Monthly Meeting March 12 Lorena Polovina (SVIMS Members Only)

 

Mycological Futures: Exploring Biofabrication in Architectural Applications


SVIMS monthly meeting  Tuesday, 12 March, 2024
St Luke’s Hall, 3821 Cedar Hill X Rd Victoria 6:30pm – 9:30pm. In person and on Zoom. 7:00 pm start, arrivals no earlier than 6:30 pm, ending 9:30 pm.  Zoom link was sent to members by email on March 8.
– refreshments
– bring mushrooms for Show and Tell
Our speaker will be Lorena Polovina –

Mycological Futures: Exploring Biofabrication in Architectural Applications

Lorena Polovina is an interdisciplinary architecture student with a civil engineering background and professional experience in building science and structural design. She is a leader in the embodied carbon space and biogenic material research. She is currently a researcher at the University of British Columbia (UBC) Biogenic Architecture Lab where she researches mycelium biocomposites and their application as thermal insulators to replace toxic materials such as polystyrene. She was also a UBC Sustainability Scholar where she authored the “Rebuilding Better Guide” to inform local government leaders and policymakers on climate change mitigation and adaptation through a low carbon resiliency lens. 

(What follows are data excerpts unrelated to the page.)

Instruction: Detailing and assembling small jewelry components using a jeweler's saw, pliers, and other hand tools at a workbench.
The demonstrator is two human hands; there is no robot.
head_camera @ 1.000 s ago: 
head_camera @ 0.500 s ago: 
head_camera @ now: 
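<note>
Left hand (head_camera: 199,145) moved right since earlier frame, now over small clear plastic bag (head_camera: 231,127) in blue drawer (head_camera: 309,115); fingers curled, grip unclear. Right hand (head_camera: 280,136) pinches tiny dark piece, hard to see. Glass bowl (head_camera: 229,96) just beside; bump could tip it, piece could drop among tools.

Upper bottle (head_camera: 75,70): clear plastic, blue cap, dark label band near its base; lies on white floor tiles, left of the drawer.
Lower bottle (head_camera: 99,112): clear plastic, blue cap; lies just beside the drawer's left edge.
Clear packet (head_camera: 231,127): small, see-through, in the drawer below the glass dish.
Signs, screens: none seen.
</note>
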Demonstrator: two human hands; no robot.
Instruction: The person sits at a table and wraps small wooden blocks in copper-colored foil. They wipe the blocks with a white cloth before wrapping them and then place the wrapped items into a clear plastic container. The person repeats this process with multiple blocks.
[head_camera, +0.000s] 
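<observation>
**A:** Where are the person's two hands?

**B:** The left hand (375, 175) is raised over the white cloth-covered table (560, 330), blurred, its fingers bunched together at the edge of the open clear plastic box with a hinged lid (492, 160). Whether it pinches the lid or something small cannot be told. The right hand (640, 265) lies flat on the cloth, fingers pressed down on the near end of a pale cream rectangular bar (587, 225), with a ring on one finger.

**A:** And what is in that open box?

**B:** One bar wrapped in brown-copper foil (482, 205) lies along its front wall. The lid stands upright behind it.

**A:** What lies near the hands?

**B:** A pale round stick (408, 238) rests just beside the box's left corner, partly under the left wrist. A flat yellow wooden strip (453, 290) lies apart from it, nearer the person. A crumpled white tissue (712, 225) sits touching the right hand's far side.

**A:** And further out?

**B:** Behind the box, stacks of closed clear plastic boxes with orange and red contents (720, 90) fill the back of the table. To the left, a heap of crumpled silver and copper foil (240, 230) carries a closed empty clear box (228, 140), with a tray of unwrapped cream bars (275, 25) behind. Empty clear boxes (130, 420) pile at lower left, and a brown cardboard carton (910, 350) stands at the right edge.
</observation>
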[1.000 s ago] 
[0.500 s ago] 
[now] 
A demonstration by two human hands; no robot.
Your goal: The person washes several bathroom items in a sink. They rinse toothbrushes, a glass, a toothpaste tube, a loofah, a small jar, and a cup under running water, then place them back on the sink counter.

Monthly Meeting Dec 5 — Daniel Winkler

Please join us for our December 2023 SVIMS meeting at St. Luke’s Cedar Hill, 3821 Cedar Hill Cross Road, Victoria.

Meeting details. We suggest 6:45pm arrival for a 7 pm meeting. This meeting is in-person only–no simultaneous online broadcast. (A short-term recording, only accessible by active SVIMS members, will later be available on this website.)

Foray. A foray with the speaker will take place on Dec 6. Time and location TBA.

Talk Title: “Fungal Fruits of the Forest – Edible Mushrooms in the PNW and Beyond”

Talk summary: The Pacific Northwest may be the richest region in the Western Hemisphere for great edible mushrooms. Choice edibles–Chanterelles, Hedgehogs, Matsutake, King Boletes, Oysters, Conifer Bearhead, and Cauliflower mushroom–are fairly easy to identify. There is also a variety of often-overlooked mushrooms in our woods that are superb edibles, such as Sweetbread Mushroom, Conifer Woodtuft, and White Coral Fungus. In this richly illustrated presentation, Daniel will help us learn to identify, collect, and prepare many great edible mushrooms.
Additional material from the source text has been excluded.